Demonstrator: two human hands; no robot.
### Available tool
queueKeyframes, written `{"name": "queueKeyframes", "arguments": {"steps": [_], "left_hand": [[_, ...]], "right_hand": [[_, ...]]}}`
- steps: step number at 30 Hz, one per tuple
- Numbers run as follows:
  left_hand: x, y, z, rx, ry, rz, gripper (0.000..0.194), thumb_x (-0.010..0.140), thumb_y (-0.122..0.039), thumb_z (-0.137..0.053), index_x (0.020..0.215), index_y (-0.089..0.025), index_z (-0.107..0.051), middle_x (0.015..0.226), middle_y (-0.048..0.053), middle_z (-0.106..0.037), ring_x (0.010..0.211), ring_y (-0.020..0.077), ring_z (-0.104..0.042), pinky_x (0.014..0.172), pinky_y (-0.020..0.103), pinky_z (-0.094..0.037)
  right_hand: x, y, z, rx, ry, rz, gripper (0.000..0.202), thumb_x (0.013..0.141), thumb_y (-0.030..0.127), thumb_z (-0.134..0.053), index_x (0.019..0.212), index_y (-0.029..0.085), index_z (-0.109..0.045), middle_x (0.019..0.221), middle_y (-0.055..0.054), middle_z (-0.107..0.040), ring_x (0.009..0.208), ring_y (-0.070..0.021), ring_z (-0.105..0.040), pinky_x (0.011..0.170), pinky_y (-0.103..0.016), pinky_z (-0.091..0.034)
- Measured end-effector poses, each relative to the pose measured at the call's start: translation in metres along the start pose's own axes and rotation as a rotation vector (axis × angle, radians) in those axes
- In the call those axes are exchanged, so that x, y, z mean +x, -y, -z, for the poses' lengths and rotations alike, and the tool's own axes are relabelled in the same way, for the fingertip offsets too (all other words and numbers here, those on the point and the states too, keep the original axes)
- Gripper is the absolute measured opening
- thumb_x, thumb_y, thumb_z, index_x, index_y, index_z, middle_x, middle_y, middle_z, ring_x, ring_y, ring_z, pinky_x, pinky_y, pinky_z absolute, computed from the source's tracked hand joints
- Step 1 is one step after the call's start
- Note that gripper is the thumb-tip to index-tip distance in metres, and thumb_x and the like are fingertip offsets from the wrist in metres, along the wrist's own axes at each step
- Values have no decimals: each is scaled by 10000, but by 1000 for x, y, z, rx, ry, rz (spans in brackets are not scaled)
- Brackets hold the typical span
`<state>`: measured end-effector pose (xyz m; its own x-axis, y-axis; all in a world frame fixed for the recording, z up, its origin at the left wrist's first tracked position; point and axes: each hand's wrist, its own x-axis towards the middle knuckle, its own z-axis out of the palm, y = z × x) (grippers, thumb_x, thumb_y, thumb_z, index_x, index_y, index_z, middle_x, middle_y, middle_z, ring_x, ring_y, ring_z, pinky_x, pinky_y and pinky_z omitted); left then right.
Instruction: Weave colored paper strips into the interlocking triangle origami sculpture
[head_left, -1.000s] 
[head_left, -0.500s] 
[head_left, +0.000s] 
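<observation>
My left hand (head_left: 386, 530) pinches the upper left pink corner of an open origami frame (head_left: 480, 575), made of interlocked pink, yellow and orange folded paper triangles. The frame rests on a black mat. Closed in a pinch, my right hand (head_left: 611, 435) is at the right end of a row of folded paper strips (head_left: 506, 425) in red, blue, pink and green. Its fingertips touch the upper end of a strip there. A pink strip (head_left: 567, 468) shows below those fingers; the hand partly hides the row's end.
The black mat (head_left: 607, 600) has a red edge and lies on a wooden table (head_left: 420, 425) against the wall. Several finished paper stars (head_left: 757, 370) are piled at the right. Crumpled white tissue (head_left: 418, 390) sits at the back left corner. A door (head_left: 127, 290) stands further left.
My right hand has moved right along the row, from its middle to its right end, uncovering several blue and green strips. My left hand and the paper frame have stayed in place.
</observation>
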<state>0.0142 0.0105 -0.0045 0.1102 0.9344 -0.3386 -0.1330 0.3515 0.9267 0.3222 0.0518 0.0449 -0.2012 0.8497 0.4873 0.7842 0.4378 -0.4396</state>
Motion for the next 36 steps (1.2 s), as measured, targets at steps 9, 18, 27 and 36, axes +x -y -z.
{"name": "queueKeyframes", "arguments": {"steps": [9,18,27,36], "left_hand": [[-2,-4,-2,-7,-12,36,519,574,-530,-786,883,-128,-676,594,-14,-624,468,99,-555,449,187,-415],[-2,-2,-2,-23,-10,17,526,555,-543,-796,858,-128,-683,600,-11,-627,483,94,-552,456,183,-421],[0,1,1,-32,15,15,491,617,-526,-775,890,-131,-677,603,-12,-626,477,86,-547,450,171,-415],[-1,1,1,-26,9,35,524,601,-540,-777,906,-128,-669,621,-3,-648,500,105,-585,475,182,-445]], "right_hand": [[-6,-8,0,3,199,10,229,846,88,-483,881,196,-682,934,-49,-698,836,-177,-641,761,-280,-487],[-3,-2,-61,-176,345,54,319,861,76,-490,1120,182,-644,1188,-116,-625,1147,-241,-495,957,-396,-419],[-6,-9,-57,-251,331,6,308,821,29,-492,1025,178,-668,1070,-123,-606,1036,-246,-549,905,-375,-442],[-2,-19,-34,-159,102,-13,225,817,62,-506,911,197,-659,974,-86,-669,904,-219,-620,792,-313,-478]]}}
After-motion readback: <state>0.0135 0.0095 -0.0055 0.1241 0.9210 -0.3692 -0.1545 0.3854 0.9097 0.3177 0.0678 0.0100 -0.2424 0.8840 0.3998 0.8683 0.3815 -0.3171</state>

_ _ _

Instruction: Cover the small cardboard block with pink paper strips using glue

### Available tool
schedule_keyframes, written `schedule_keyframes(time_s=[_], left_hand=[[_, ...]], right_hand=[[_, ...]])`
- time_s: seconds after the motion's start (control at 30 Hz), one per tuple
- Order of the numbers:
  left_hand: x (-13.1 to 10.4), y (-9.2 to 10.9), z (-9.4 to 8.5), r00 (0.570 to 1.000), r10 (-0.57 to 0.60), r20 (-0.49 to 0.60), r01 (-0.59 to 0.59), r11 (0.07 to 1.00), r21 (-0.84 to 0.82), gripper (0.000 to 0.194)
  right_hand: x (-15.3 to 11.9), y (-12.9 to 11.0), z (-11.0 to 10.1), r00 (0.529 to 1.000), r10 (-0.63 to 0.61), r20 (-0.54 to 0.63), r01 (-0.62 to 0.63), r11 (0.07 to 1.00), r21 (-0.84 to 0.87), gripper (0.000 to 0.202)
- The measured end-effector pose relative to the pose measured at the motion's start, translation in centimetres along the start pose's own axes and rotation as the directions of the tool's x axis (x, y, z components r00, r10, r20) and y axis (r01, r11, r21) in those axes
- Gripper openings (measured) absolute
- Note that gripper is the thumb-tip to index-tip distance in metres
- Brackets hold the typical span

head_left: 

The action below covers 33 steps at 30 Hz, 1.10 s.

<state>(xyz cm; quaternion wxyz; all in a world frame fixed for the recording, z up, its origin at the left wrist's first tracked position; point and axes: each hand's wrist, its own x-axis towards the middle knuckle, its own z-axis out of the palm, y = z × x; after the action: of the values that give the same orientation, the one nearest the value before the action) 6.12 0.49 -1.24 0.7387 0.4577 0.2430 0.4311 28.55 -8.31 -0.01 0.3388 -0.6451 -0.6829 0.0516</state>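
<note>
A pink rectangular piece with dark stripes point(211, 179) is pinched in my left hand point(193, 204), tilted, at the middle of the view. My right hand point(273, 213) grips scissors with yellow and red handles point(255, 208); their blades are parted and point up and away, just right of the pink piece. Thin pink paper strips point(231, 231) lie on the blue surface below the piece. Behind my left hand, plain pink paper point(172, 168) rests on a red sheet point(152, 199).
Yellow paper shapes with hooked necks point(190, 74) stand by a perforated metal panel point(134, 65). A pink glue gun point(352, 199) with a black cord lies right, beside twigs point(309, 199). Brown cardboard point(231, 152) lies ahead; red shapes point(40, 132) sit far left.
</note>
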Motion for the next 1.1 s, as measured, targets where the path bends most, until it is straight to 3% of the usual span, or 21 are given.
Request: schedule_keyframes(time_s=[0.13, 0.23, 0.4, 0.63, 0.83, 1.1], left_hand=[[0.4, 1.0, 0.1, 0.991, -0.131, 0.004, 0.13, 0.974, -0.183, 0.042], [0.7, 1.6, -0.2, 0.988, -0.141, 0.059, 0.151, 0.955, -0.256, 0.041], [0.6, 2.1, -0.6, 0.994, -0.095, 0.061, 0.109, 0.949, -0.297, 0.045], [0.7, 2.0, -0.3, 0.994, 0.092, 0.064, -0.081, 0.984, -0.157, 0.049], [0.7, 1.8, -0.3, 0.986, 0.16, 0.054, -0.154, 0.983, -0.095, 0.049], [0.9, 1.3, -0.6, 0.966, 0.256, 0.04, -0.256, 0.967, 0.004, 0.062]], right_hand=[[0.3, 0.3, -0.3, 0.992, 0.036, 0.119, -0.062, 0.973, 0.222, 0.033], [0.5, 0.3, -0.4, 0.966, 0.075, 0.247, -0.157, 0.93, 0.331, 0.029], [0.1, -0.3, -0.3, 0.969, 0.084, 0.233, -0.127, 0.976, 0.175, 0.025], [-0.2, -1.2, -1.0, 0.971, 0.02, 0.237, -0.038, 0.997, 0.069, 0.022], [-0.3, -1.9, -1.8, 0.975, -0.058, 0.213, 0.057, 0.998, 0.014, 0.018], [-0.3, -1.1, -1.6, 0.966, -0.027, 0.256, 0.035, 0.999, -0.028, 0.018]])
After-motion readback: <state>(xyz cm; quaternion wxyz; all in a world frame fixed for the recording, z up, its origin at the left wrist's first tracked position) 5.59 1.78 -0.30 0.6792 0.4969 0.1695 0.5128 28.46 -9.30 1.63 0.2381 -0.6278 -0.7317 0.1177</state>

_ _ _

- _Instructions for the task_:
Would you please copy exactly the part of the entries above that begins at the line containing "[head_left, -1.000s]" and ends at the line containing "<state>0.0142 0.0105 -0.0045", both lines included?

- _Solution_:
[head_left, -1.000s] 
[head_left, -0.500s] 
[head_left, +0.000s] 
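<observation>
My left hand (head_left: 386, 530) pinches the upper left pink corner of an open origami frame (head_left: 480, 575), made of interlocked pink, yellow and orange folded paper triangles. The frame rests on a black mat. Closed in a pinch, my right hand (head_left: 611, 435) is at the right end of a row of folded paper strips (head_left: 506, 425) in red, blue, pink and green. Its fingertips touch the upper end of a strip there. A pink strip (head_left: 567, 468) shows below those fingers; the hand partly hides the row's end.
The black mat (head_left: 607, 600) has a red edge and lies on a wooden table (head_left: 420, 425) against the wall. Several finished paper stars (head_left: 757, 370) are piled at the right. Crumpled white tissue (head_left: 418, 390) sits at the back left corner. A door (head_left: 127, 290) stands further left.
My right hand has moved right along the row, from its middle to its right end, uncovering several blue and green strips. My left hand and the paper frame have stayed in place.
</observation>
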<state>0.0142 0.0105 -0.0045 0.1102 0.9344 -0.3386 -0.1330 0.3515 0.9267 0.3222 0.0518 0.0449 -0.2012 0.8497 0.4873 0.7842 0.4378 -0.4396</state>

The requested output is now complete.